I bought a lot of food this time. Vegetables and chicken and veggie burgers. I had bought regular burgers but they were out of stock on it. I was so bummed. I also bought ice cream sandwiches because I was craving them and none of the convenient stores around here sell them. After I put things away and rested a bit downstairs, I thought I missed my therapy appointment. But it’s Wed not Thurs. Also by the time I was done, it was time for the webinar to start.

The webinar was by CAMS care which is lead by Dr. David Jobes, my idol. Today’s talk was about future thinking in suicide ideation. It is something currently being researched as it hasn’t been done before. Interesting data so far. They are working on how to apply it to clinical work. Interesting to bring up to my therapist tomorrow.

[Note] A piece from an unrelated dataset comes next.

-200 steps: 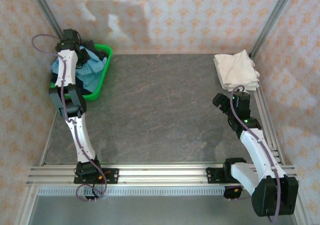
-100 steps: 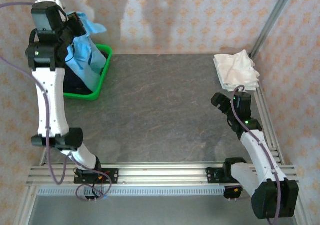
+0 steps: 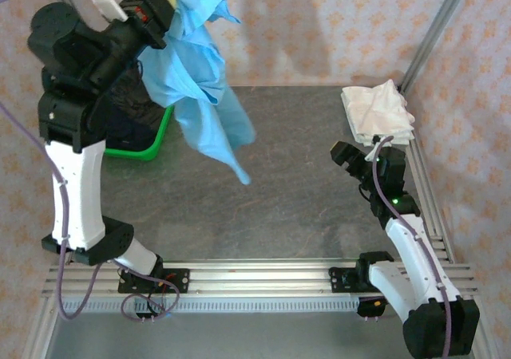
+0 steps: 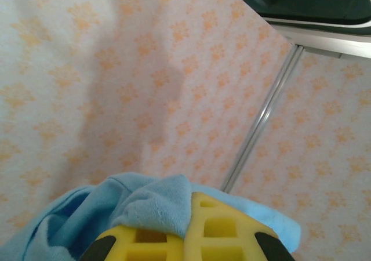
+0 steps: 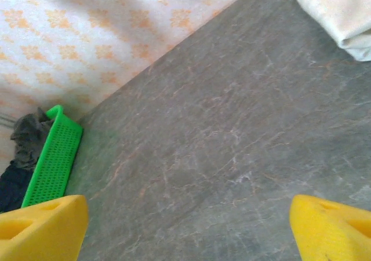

After the webinar, I was pooped so tried to take a nap. Within twenty minutes, my damn ankle went berserk. It felt like a knife was going through it. It was hard to move, to sit up to take my meds. I wanted to fucking die and honestly thought it would be better to just end it. On my therapist’s request, I moved my lethal means away from room. I have thought about retrieving it. I want to act on my feelings. I feel so worthless.

Tomorrow I see my pcp for a private issue. Treatment hasn’t worked so I feel hopeless. I’ll probably have to have a MRI done just to check my nerves. I doubt they will find anything as it is very specific nerves we are talking about. Sucks she will be leaving the end of the month. I don’t know who my new PCP will be until then. Sucks. It will be the 4th pcp in 5 years.